TOASTED GARBANZO, PEAR ONION & CHORIZO RAGU

8 oz. garbanzo beans
¼ cup pearl onions
⅛ cup chorizo sausage
2 tablespoons olive oil
½ tablespoon garlic
¼ teaspoon salt
⅛ teaspoon pepper

LEEK & WATERCRESS PISTOU

1 cup leeks
1 cup watercress
2 cloves garlic
¼ cup cherry tomatoes
⅔ cup extra-virgin olive oil, divided
Kosher salt and freshly ground black pepper, to taste
½ cup freshly grated Pecorino cheese

ROASTED PURPLE FINGERLING POTATOES

Purple fingerling potatoes
⅛ cup Italian seasoning
⅛ teaspoon Cayenne pepper
¼ teaspoon paprika
2 tablespoons olive oil
¼ teaspoon salt
⅛ teaspoon pepper

INSTRUCTIONS

GROUPER EN CROUTE

  1. Beat egg in a shallow bowl and set aside

  2. In a shallow bowl combine breading ingredients

  3. One at a time dip one side of the fillet in flour, then egg, shake off excess and dip egg battered side into breading

  4. Fry breaded side first into pan with hot oil

  5. Flip, and sear other side

  6. Leave to rest

TOASTED GARBANZO, PEARL ONION & CHORIZO RAGU

  1. Add diced chorizo to pan with olive oil, render

  2. Add garbanzo beans to pan, toss.

  3. Add pearl onions to pan, toss

  4. Add garlic, salt, pepper

  5. Set aside to rest on a paper toweled plate

LEEK & WATERCRESS PISTOU

  1. In a large mortar, pound the garlic with the salt to a paste.

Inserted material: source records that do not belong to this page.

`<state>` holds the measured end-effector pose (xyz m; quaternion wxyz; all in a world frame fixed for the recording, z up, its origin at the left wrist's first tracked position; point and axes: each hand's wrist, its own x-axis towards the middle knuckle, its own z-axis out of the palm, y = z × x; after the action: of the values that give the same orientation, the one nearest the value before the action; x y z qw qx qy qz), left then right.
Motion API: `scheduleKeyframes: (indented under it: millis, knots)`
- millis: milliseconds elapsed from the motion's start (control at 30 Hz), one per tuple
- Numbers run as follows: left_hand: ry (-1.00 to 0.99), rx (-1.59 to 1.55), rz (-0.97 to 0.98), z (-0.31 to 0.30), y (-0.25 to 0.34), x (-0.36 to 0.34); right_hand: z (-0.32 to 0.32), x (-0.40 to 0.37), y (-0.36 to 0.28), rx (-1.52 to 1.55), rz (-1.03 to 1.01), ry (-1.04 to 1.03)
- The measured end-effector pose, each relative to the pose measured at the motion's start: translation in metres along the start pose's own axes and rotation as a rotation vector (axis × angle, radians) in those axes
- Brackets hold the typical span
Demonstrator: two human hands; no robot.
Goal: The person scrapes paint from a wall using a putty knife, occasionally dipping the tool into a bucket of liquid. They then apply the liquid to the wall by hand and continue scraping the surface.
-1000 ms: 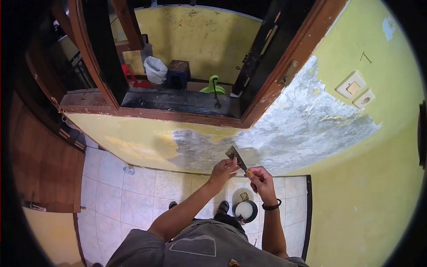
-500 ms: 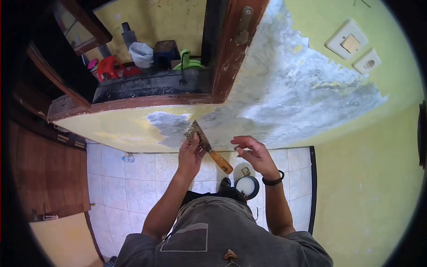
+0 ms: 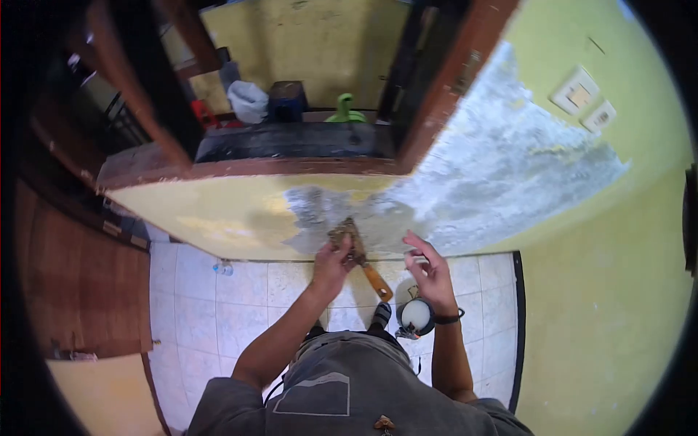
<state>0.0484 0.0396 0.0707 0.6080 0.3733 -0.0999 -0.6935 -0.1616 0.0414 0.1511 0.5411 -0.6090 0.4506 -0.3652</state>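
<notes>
My left hand (image 3: 332, 269) grips a putty knife (image 3: 375, 280) by its dirty, crusted blade, with the thumb lying across it. The wooden handle points down and to the right, away from the palm. To the right, my right hand (image 3: 434, 280) is raised with fingers apart and bent, holding nothing. Both hands are in front of the wall, where a patch of bare grey and whitish plaster (image 3: 502, 145) breaks the yellow paint. Below my right hand, a dark bucket with white contents (image 3: 416, 317) stands on the floor, partly hidden by the wrist.
A wooden window frame (image 3: 291, 167) juts out above the hands, with a white bag (image 3: 248, 102) and a green object (image 3: 346, 109) behind it. Wall switches (image 3: 576, 90) sit at upper right. A bottle (image 3: 223, 269) lies on the tiled floor, and a wooden door (image 3: 80, 283) stands left.
The view has shifted, so the wall and window appear farther right. My left hand still holds the putty knife by the blade; my right hand stays raised beside it with the fingers slightly changed.
</notes>
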Motion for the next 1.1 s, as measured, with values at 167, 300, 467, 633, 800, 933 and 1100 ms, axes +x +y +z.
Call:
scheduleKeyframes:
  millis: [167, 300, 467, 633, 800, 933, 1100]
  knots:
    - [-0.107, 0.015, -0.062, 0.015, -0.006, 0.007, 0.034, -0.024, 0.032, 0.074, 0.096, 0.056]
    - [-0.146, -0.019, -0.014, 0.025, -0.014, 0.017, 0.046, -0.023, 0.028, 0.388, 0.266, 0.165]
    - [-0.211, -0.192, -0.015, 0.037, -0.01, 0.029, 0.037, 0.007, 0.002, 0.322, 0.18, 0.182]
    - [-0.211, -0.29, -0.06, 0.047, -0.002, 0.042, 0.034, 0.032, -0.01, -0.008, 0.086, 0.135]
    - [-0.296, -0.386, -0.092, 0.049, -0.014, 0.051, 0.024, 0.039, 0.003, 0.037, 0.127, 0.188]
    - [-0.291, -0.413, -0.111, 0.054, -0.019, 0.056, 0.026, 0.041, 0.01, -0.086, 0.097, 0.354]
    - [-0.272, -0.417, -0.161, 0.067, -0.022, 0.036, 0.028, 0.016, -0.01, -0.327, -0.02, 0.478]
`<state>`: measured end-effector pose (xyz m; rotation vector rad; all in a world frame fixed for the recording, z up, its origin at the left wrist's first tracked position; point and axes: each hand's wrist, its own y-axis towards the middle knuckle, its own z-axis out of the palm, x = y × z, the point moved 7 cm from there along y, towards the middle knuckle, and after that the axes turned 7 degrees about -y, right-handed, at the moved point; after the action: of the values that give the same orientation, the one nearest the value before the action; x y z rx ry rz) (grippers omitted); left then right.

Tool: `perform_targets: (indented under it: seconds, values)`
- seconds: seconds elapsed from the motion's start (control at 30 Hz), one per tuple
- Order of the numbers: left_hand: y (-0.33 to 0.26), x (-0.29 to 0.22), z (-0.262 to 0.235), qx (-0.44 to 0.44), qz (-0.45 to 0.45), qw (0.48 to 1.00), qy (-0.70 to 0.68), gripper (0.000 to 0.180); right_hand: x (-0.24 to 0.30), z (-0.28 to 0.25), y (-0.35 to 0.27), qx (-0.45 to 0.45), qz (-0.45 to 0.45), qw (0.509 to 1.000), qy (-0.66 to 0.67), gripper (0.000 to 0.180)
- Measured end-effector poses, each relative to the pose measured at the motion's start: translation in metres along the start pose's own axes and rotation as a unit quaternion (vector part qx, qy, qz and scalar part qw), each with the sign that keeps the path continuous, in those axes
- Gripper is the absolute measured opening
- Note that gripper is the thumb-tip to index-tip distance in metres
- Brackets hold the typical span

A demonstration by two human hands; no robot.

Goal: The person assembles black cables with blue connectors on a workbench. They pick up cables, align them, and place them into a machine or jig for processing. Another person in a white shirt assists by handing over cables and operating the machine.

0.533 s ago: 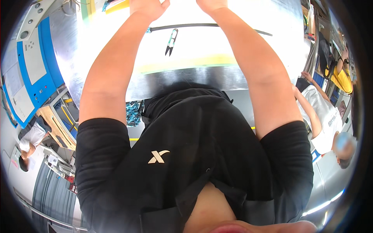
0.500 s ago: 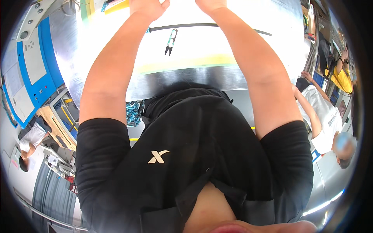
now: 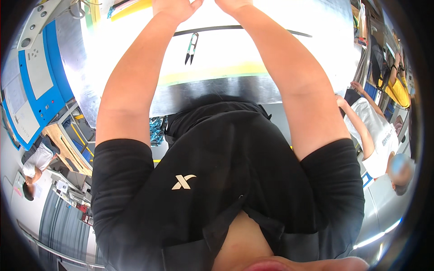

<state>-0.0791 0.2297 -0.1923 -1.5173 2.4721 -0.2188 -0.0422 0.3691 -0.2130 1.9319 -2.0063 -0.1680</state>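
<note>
My left hand and my right hand reach to the far side of the work surface, close to each other. The upper edge of the picture cuts off most of their fingers, so what they hold, if anything, is hidden. My left thumb sticks out toward the right hand. A thin black strip lies across the bright white surface, just nearer to me than the hands, and passes behind my forearms. Below it, thread snips with dark blades rest with their tips toward me, between the forearms and touched by neither.
Yellow-green tape runs along the metal table's near edge. A yellow item lies at the far left. Beyond the table's left side stands a blue-and-white machine. A person in white is at the right; others are farther off.
My right hand has moved left, nearer to my left hand, which has shifted slightly right. The snips and strip appear a little farther left; my left forearm now covers the strip's blue left end.
</note>
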Motion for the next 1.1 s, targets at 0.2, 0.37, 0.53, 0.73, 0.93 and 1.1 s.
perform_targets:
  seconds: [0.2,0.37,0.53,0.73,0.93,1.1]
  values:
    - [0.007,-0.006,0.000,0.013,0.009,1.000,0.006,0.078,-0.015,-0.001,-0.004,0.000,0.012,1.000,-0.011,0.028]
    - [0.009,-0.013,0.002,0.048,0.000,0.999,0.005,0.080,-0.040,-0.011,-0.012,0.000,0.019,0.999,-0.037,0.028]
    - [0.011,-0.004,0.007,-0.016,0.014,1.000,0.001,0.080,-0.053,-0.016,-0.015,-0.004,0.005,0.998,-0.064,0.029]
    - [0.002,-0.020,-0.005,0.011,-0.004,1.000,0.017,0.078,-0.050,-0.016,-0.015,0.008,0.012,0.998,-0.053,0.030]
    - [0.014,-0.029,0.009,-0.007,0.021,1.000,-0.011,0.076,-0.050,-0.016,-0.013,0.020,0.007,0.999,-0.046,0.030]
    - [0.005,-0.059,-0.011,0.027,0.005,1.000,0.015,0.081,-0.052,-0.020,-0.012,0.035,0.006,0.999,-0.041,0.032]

  2. Add the leeks & watercress by the handful and grind the leaves against the side of the mortar until almost smooth.

  3. Stir in the tomatoes, then gradually stir in the olive oil until it’s incorporated.

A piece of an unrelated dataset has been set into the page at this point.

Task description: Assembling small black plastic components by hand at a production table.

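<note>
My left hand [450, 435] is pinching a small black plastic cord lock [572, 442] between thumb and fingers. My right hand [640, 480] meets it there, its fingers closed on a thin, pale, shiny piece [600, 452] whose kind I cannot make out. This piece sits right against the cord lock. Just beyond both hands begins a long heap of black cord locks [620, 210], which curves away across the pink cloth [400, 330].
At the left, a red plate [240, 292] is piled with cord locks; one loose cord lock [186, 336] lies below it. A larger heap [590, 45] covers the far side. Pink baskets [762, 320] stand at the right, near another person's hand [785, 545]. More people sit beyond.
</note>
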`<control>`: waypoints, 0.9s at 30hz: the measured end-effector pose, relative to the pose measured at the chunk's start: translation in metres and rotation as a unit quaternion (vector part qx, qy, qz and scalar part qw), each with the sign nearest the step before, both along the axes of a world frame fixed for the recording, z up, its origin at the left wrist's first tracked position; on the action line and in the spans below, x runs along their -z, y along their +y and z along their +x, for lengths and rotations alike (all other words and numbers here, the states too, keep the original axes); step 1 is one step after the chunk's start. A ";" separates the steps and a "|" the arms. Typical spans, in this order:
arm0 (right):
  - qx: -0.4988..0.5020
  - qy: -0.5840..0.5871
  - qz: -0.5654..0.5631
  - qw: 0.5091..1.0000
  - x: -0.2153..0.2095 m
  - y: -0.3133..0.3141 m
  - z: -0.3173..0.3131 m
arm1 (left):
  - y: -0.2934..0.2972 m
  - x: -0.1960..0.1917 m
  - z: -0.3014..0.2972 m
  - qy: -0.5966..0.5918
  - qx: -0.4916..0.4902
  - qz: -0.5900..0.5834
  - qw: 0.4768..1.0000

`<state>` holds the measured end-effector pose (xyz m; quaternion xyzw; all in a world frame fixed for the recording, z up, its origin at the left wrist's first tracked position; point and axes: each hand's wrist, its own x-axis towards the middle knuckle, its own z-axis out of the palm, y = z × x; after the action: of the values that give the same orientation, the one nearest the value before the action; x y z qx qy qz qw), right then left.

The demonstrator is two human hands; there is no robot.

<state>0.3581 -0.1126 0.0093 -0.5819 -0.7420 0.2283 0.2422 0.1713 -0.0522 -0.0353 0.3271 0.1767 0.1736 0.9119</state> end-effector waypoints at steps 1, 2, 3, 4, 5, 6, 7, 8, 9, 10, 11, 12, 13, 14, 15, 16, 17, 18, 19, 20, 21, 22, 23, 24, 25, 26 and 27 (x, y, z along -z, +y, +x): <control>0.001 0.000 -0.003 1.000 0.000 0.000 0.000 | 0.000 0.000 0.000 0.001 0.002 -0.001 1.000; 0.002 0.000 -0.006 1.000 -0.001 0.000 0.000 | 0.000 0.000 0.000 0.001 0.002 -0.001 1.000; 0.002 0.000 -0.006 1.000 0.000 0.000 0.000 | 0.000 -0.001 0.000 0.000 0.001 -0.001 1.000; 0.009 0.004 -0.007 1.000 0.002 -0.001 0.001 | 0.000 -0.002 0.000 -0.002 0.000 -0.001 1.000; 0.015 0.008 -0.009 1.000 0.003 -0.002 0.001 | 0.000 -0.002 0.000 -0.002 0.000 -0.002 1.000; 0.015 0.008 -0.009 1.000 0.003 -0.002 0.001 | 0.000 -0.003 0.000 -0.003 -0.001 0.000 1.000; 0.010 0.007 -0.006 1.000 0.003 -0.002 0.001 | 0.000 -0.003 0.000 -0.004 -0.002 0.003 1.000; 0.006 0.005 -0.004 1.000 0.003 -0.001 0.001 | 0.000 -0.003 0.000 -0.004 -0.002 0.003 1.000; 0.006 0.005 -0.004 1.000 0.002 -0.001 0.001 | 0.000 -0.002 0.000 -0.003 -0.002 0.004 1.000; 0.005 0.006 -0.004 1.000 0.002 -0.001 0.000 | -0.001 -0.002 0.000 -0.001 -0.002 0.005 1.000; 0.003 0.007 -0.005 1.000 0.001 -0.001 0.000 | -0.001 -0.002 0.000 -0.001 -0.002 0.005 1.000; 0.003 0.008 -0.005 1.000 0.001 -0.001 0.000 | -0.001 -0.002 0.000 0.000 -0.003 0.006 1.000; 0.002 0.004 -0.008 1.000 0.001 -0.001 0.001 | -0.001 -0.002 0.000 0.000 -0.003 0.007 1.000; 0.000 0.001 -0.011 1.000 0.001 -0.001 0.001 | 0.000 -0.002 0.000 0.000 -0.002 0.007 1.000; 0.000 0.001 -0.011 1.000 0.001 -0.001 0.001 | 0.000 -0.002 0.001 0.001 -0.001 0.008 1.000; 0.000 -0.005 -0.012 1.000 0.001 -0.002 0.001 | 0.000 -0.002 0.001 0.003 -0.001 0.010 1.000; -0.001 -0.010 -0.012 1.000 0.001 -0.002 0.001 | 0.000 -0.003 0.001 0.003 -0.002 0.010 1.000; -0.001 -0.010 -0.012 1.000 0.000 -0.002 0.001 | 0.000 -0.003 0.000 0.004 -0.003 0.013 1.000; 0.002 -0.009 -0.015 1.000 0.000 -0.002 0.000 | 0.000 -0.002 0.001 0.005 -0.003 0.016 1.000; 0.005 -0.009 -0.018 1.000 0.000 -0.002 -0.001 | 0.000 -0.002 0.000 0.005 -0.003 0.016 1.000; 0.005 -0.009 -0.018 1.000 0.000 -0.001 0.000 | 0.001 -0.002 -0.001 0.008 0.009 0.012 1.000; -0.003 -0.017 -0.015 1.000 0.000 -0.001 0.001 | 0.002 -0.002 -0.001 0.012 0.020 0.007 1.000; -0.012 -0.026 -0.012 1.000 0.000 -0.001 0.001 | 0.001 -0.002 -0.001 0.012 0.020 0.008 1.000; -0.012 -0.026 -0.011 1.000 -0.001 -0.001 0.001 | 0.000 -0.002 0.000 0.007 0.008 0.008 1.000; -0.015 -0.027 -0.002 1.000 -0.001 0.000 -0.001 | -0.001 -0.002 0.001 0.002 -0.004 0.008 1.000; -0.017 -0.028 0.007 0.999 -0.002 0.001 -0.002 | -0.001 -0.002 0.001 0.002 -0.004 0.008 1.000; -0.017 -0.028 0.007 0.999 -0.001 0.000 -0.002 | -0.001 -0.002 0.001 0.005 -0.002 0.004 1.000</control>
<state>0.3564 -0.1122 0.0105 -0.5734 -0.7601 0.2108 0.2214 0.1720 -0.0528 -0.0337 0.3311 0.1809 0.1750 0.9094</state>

  4. Stir in the cheese and refrigerate until ready to serve.

ROASTED PURPLE FINGERLING POTATOES

  1. Preheat oven to 450 degrees F

  2. Slice the potatoes to make small disks

  3. Place potatoes in a large roasting pan and toss with olive oil, cayenne pepper,

    paprika, Italian season, salt, and pepper, until evenly coated. Spread out

    potatoes in a single layer.

  4. Bake in preheated oven for 20 minutes, stirring occasionally. Serve

    immediately.

DID YOU TRY THIS RECIPE?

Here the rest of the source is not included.